“Fascism is authoritarianism with a heated mass base, the appeal to which makes everything possible. Is Dutertimo fascism? It is certainly an aggressive populism. And Duterte is an authoritarian figure who is ready to tear up the law and the constitution, as he is doing right now. Rather than classify Duterte, let me just say that fascism comes to different countries in different forms, and the campaign against drug pushers and users may be the form in which it is coming to the Philippines. In this connection, denying some classes of people basic human rights, as Duterte does, puts all of us on the slippery slope that could end up with this denial being extended to other groups, like one’s political enemies or people that “disrupt” public order, like anti-government demonstrators or people on striking for better pay. Remember that candidate Duterte threatened to kill workers who stood in the way of his economic development plans and made the blanket judgment that all journalists who had been assassinated were corrupt and deserved to be eliminated.”
I am very happy to be on the same panel as Profs Rafael, Abao, Curato, and Heyderian, colleagues who are on the cutting edge of research and writing in their respective fields.
Well, after the glacial pace of the previous administration on Yolanda rehabilitation and the Metro-Manila traffic problem, we finally have an administration that is on schedule on what it promised to deliver. However, killing hundreds of suspected drug dealers and users in order to rid the country of crime in a record three to six months’ time is not exactly the same as a fast pace in redistributing parcels of land to agrarian reform beneficiaries or increasing the average speed of vehicles in EDSA. There are many, however, who don’t see the difference and are cheering the president on.
What I’d like to do in this brief intervention is:
– Address the relationship of Rodrigo Duterte’s ascendancy to the liberal democratic republic that emerged from the EDSA Uprising in1986;
– Analyze Duterte’s special relationship to the masses;
– Figure out if he is a fascist; and
– Discuss the worrying lack of political opposition to Duterte.

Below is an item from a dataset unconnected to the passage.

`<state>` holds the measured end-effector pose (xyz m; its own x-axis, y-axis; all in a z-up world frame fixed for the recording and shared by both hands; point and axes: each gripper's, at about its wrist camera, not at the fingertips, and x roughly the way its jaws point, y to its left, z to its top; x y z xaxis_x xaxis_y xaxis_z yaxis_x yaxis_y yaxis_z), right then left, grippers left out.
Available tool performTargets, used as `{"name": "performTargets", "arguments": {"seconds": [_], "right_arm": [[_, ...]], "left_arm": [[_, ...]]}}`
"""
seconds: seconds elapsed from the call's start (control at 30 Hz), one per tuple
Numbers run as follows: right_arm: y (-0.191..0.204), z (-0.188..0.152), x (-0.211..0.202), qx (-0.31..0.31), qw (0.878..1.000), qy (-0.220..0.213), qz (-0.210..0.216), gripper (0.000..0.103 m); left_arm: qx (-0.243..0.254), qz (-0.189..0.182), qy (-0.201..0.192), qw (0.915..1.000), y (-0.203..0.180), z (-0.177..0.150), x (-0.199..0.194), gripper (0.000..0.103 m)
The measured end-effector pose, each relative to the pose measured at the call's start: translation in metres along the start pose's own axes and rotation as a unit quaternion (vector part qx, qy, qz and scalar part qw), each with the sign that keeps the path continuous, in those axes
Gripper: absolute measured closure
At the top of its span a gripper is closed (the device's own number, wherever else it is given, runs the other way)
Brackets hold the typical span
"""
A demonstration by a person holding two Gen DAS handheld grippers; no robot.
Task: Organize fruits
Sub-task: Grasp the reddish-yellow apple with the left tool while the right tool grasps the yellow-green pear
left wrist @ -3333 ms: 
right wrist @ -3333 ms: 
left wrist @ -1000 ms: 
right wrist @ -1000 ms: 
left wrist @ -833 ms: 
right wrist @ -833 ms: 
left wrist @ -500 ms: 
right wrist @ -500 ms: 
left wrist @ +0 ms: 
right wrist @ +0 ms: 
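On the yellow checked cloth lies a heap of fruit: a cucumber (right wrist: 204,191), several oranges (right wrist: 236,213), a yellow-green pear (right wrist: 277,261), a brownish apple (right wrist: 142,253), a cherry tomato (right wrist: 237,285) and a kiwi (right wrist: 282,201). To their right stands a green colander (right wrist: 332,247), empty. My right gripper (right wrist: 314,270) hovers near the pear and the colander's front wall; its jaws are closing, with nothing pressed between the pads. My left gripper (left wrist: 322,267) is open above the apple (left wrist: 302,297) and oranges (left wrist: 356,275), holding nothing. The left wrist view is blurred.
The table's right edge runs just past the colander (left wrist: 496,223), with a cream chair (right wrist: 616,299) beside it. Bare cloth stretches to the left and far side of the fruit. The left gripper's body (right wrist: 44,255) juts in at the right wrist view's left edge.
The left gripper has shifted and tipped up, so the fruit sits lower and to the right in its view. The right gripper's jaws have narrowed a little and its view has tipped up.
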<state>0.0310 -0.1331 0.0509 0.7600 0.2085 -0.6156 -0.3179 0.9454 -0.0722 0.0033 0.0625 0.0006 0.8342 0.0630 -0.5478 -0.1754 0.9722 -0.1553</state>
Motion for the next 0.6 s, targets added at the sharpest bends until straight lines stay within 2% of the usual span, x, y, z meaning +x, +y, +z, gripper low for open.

The Duterte Presidency as a Break with the EDSA Republic
I am not the only person who has written on Duterte’s electoral victory as a sharp break with the liberal democratic regime that came into being with the EDSA Uprising in 1986—and let me just say that the reference in the seminar’s title to “the wake of EDSA” is entirely appropriate.
While the demarcation line between the EDSA Republic and its successor may not be as dramatic as that separating the martial law regime from EDSA, it is nevertheless clear: an electoral insurgency that propelled to the presidency a figure whose campaign was marked by a provocative repudiation of the substance and discourse of liberal democracy that have served as the ideological scaffolding of the EDSA system. Central to this ideology have been the liberal values of human rights and due process that were institutionalized in the 1987 Constitution, which crystallized the ideals of the struggle against the Marcos dictatorship.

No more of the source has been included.